The Big Picture

  • Mason Lee, the son of acclaimed director Ang Lee, will be playing the role of Bruce Lee in the highly-anticipated biopic. He is a talented actor with a solid resume, known to U.S. audiences for his role in The Hangover Part II.
  • The casting process for the Bruce Lee biopic was challenging, as finding the right person to portray the martial arts master was crucial. Despite considering various options, Mason Lee emerged as the most compelling choice.
  • Mason Lee underwent extensive training for five years to transform himself into a "stone-cold killer" like Bruce Lee. He mastered Lee's signature fighting style and studied his material, ultimately honing his skills to replicate Bruce Lee's powerful presence on screen.

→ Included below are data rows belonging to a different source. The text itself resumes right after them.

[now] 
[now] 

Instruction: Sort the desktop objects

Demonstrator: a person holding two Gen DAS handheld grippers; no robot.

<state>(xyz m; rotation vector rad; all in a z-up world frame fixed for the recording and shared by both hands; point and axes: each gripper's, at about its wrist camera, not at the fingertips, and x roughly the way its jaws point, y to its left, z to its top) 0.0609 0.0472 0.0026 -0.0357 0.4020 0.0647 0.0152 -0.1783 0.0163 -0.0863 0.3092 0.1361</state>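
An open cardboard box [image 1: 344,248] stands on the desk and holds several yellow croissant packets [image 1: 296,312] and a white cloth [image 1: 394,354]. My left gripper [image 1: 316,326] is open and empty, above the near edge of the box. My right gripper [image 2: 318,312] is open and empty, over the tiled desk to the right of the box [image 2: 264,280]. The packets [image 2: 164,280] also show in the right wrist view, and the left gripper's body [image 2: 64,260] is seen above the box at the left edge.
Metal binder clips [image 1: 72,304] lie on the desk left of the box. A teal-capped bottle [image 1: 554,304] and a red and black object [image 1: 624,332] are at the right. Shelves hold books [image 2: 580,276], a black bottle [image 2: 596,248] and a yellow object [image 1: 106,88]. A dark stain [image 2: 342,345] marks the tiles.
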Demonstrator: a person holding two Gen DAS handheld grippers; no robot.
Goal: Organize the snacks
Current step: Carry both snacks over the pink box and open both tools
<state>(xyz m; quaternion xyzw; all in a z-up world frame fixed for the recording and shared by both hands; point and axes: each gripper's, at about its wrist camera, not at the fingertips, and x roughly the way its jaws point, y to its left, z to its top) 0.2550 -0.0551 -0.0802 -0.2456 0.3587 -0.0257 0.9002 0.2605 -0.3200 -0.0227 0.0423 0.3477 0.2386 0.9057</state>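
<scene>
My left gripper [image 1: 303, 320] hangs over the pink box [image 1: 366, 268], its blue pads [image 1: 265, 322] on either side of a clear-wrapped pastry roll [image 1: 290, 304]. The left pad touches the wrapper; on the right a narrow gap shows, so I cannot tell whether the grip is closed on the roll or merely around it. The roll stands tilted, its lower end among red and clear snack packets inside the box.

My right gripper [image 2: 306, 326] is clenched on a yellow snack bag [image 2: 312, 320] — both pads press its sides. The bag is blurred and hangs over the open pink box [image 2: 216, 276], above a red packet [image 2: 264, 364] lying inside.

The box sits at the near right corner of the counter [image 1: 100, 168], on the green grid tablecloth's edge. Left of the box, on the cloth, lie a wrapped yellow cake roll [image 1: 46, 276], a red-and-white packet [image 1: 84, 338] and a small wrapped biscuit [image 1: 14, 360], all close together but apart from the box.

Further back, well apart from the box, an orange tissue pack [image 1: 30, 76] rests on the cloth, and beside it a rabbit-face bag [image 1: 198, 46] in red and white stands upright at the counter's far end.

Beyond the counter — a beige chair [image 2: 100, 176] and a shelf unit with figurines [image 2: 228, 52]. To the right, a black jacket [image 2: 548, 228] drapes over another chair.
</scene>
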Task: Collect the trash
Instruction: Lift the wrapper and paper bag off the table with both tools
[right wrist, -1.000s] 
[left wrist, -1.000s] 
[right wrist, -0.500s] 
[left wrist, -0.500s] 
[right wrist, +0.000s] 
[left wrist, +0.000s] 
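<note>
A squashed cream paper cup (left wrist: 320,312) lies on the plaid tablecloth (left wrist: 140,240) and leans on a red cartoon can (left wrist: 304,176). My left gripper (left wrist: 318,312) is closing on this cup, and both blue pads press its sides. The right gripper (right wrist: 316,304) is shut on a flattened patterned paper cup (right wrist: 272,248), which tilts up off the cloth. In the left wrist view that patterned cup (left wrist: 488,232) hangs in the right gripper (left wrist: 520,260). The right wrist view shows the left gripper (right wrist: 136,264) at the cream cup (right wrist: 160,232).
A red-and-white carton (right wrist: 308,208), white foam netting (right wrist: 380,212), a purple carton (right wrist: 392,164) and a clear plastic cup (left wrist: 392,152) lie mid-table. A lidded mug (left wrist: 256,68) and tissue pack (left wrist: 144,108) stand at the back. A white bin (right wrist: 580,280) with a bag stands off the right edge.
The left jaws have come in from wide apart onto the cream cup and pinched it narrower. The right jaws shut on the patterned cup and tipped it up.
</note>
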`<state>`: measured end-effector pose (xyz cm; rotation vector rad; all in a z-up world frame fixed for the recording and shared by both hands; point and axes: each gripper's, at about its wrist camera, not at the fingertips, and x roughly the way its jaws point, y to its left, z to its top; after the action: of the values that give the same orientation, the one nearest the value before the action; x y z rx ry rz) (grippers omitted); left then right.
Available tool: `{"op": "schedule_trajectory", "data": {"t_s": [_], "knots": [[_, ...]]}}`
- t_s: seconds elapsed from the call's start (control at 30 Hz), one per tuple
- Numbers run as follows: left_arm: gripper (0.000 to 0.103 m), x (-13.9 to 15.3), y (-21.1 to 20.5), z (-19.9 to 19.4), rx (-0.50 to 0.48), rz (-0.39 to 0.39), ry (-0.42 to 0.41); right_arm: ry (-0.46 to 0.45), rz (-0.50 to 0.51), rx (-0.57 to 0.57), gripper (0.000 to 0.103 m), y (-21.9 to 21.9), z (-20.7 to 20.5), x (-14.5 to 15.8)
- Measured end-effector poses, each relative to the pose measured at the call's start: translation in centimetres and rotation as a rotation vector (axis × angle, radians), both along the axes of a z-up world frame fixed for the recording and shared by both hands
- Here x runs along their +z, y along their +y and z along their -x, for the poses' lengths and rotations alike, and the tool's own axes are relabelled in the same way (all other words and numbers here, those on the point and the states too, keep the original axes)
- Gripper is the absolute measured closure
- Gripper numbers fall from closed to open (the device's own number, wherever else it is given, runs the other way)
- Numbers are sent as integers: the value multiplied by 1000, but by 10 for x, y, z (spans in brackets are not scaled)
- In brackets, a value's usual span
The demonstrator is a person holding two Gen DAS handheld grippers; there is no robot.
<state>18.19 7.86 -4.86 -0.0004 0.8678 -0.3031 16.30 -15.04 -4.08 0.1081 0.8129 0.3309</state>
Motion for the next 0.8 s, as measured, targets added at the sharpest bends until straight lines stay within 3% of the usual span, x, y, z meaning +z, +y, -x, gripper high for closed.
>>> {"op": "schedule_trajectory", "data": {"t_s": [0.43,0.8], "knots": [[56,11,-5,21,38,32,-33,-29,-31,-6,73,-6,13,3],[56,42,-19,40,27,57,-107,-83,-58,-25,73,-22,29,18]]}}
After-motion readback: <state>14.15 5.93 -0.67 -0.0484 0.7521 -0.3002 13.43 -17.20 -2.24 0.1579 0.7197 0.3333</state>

Mason Lee will take on the role of a lifetime in Ang Lee's highly-anticipated Bruce Lee biopic. The son of the acclaimed director is slated to play the legendary martial artist who helped bridge a cultural gap between the East and West and is still widely recognizable in pop culture to this day for his roles in classic films like Fist of Fury and Enter the Dragon. According to the film's producer Lawrence Grey, Lee's journey to becoming the Chinese-American icon was a long one spanning years as his father developed the passion project. While at the Toronto International Film Festival for Pain Hustlers, Grey detailed to Collider's Steve Weintraub in an interview at TIFF how Mason Lee grew into the role.

Finding the right person to play Bruce Lee is no easy feat. The point of the biopic is for viewers to see the martial arts master in whoever portrays him. A great biopic casting can bring its subject back to life while a poor one can stick out like a sore thumb. When asked about striking that balance between finding a good actor and an unknown, Grey said "It's a really great question." Mason Lee immediately arose as an option, but with his father directing, the optics were a bit sticky. "Early on, Ang introduced me to his son, Mason Lee, who's a very accomplished actor—particularly works a lot in China, although he's been in some very successful American films—and he is a spitting image of Bruce. We had that in our pockets, and said, 'Okay, we don't wanna be producers who succumb to nepotism. We'll put that aside.'"

Mason Lee, for his part, has a solid resume to his name with most U.S. audiences likely knowing him from his role in The Hangover Part II as Teddy. The bulk of his roles, however, came in overseas projects like the Taiwanese film Who Killed Cock Robin?. Although the team wanted to find someone that better fit the assignment, they kept coming back to Lee in the end. "And then, we did a worldwide search all across Asia and North America, and we didn't find anyone as compelling as Mason," Grey admits.

Bruce Lee in Enter the Dragon
Image via Golden Harvest

Mason Lee Trained for Five Years to Become "A Stone-Cold Killer" Like Bruce Lee

Although Mason was already the spitting image of Bruce Lee, it took years to truly transform him for the role. "The advantage that we also had to Mason [was], as you pointed out, this project's been being developed closely for many years, and we were able, for five years, to train Mason and turn him from the early days where he's a very fine actor, but clearly the son of a very successful Hollywood director, to a stone-cold killer," Grey added. Much of Mason's time was spent mastering Lee's signature fighting style on camera. Lee is responsible for popularizing Kung Fu and his own brand of martial arts Jeet Kune Do, but Mason also needed to replicate his powerful presence. "I mean, anyone who can fight like Bruce Lee is a maniac, is a killer. And through that process of training, through reading all of Bruce's material, training in the various martial arts he trained in, we were really able to hone that in."

Mason Lee is currently the only confirmed cast member for Ang Lee's biopic, but he's just one piece of the talented team. The Academy Award-winning director also has an Academy Award-nominated writer working with him in Capote's Dan Futterman. Once the WGA/SAG-AFTRA strikes come to an end, cameras are expected to begin rolling soon after as the vast majority of writing is already complete.